From age three to ten, John was a child model and actor. Using the stage name Johnnie Russell (alternately billed as Johnny Russell or John Russell), he was known for his "fair curls and pretty-pudgy face". Russell landed his first film role in the 1937 film The Duke Comes Back while vacationing in Los Angeles with his mother. Though his performance garnered praise, it did not seem to be leading to a film career until he screen-tested for the role of the son of Barbara Stanwyck's character in the 1938 film Always Goodbye. He was chosen over 489 other applicants between the ages of 4 1/2 and 7 and signed to a contract with Twentieth Century Fox. A succession of film roles quickly followed. (Note: In a personal interview, Countryman said he had made 18 films in Hollywood.)

One of his notable film roles was as Tyltyl, the younger brother of Shirley Temple's character Mytyl in The Blue Bird, released in 1940. This film marked the first time another child played alongside Temple for the duration of the story, and Temple's mother Gertrude was upset about the six-year-old Russell sharing screen time with her daughter. She tried to have Russell, who was "notably talented and cute", replaced, but producer Darryl F. Zanuck insisted on Russell being retained as Temple's character's brother. (Note: The two child actors crossed paths again decades later in Africa, where Countryman was Deputy Chief of Mission in Gabon and Temple was the United States Ambassador to Ghana.) Russell later acted on the New York stage.

== Education and military career ==
Seeking a "normal childhood" for their son, John's parents relocated the family to Garden City, New York, where John attended a local elementary school. He next studied at Xavier High School, a private Jesuit military secondary school in Manhattan, where he was a contemporary of Antonin Scalia and served as a major in the cadet regiment and won gold medals in the debating, oratory, and dramatics clubs. He graduated from high school in 1950 and earned his bachelor's degree in English literature from Fordham University in 1954.

While in college, Countryman had signed up with the Reserve Officers' Training Corps (ROTC), but his military service was deferred when he was awarded a post-graduate Fulbright Fellowship to study English literature at the Free University of Berlin. He had applied for a fellowship to the University of Leeds, but the Fulbright Program had a surplus of applications for England and not that many for Germany. Countryman had studied German in both high school and university, and agreed to switch countries.
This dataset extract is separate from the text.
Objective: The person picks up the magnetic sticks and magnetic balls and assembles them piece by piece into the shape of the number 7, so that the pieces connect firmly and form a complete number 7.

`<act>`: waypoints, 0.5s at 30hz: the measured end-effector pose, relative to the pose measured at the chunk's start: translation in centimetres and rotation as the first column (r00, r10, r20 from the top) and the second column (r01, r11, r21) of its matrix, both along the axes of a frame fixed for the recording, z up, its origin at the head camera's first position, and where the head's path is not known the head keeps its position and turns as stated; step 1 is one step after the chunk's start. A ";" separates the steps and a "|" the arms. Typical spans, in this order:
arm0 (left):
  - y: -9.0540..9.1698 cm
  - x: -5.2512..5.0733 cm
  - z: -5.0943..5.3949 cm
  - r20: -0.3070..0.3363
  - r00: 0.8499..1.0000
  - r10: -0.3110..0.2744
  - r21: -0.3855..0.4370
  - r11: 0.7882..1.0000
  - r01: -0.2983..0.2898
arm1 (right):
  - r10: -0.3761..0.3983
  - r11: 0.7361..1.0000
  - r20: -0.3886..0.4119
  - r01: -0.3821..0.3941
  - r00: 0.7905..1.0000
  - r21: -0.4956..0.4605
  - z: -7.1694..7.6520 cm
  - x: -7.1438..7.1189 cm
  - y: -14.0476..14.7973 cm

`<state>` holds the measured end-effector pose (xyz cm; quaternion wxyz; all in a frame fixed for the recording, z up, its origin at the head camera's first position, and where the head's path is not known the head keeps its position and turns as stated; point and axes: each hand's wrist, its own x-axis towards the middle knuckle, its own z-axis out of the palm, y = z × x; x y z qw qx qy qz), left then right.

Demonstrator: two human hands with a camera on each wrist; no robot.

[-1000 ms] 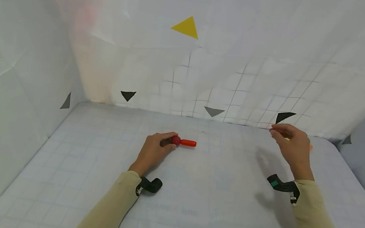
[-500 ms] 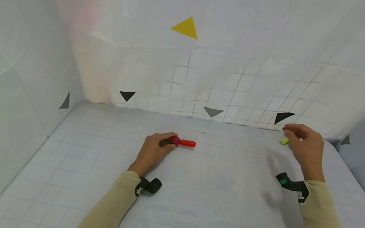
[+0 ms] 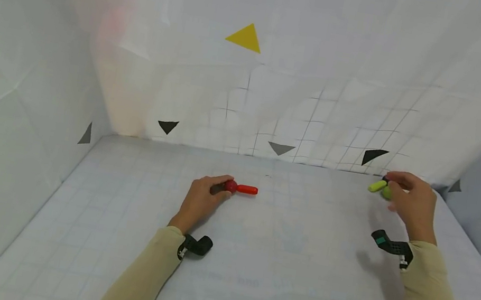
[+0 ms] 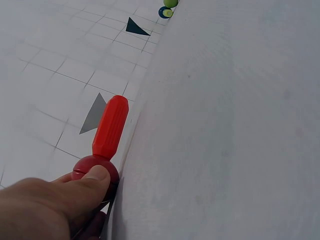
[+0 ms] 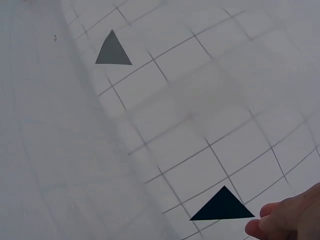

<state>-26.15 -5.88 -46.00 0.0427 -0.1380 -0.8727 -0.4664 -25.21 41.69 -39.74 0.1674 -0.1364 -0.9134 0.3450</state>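
In the head view my left hand (image 3: 201,201) grips a dark red ball (image 3: 231,186). From that ball a bright red ribbed stick (image 3: 247,190) points right. The left wrist view shows the thumb pressed on the red ball (image 4: 82,167), with the stick (image 4: 110,127) rising from it; something dark shows under the thumb. Far right, my right hand (image 3: 413,203) has bent fingers over a green ball (image 3: 387,192), beside a yellow-green stick (image 3: 377,186) and a small dark piece (image 3: 385,180). Whether it pinches any of these is hidden. The right wrist view shows only its fingertips (image 5: 257,227).
A white table (image 3: 287,265) with faint grid lines meets a white back wall (image 3: 330,80) just behind the right hand. Sheet walls stand at left and right. Yellow, black and grey triangles mark the walls. Each wrist wears a dark camera mount (image 3: 199,245).
My right hand has moved right, then down onto the green things at the far right; the green ball and yellow-green stick have come into clearer view. The left hand stays with the red ball.
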 end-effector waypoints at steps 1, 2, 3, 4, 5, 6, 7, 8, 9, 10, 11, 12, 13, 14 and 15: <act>0.0 0.0 0.0 -0.002 1.000 -0.001 -0.001 1.000 0.001 | -0.002 1.000 0.008 0.002 1.000 0.007 -0.1 -0.1 0.3; 0.1 0.0 0.0 -0.003 1.000 -0.002 -0.001 1.000 0.002 | -0.003 1.000 0.018 0.003 1.000 0.012 -0.2 -0.1 0.6; 0.1 0.0 0.1 -0.004 1.000 -0.004 0.000 1.000 0.004 | -0.006 1.000 0.028 0.005 1.000 0.017 -0.2 -0.2 0.8; 0.1 0.0 0.1 -0.005 1.000 -0.006 0.001 1.000 0.006 | -0.007 1.000 0.037 0.006 0.999 0.024 -0.3 -0.2 1.0; 0.2 0.0 0.1 -0.005 1.000 -0.008 0.002 1.000 0.008 | -0.008 1.000 0.045 0.007 0.999 0.031 -0.4 -0.2 1.2; 0.2 0.0 0.1 -0.005 1.000 -0.008 0.002 1.000 0.008 | -0.011 0.999 0.050 0.009 0.999 0.040 -0.4 -0.2 1.4; 0.2 -0.1 0.1 -0.004 1.000 -0.009 0.002 1.000 0.009 | -0.013 0.999 0.055 0.011 0.998 0.046 -0.5 -0.3 1.5; 0.2 -0.1 0.1 -0.004 1.000 -0.010 0.000 1.000 0.010 | -0.017 0.999 0.059 0.014 0.998 0.047 -0.6 -0.3 1.6; 0.2 -0.1 0.1 -0.005 1.000 -0.010 0.000 1.000 0.010 | -0.019 0.999 0.062 0.016 0.998 0.049 -0.6 -0.3 1.8; 0.2 -0.1 0.1 -0.005 1.000 -0.011 -0.002 1.000 0.011 | -0.021 0.999 0.063 0.018 0.998 0.052 -0.7 -0.3 1.9; 0.2 -0.1 0.1 -0.005 1.000 -0.011 -0.003 1.000 0.011 | -0.023 0.998 0.063 0.019 0.998 0.054 -0.8 -0.3 2.0; 0.2 -0.1 0.2 -0.004 1.000 -0.012 -0.004 1.000 0.012 | -0.023 0.998 0.064 0.019 0.998 0.059 -0.9 -0.3 2.1; 0.1 -0.1 0.2 -0.004 1.000 -0.013 -0.003 1.000 0.013 | -0.023 0.998 0.067 0.019 0.998 0.064 -1.0 -0.3 2.3; 0.1 -0.2 0.2 -0.003 1.000 -0.013 -0.004 1.000 0.013 | -0.022 0.998 0.066 0.018 0.998 0.068 -1.2 -0.3 2.4; 0.1 -0.2 0.2 -0.001 1.000 -0.012 -0.004 1.000 0.012 | -0.020 0.997 0.062 0.015 0.998 0.078 -1.3 -0.3 2.5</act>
In 1955, he joined the United States Air Force, serving in the Strategic Air Command for three years. He mainly flew tanker aircraft such as the KC-97 and KB-29, but also flew the B-47 and B-52. He served primarily in the mainland United States, although he did provide limited support for personnel and equipment transfers between Alaska and Japan. His overseas experience sparked his desire to join the United States Foreign Service, and while studying for his master's degree at the University of Miami, he also studied for the Foreign Service exam. He successfully passed the written and oral exams in 1961, the same year he received his master's degree in English and American literature with his thesis on "The German Element in the Writings of Thomas Wolfe". While waiting to enter the Foreign Service, he worked as a city reporter for The News-Times in Danbury, Connecticut. He joined the Foreign Service in February 1962.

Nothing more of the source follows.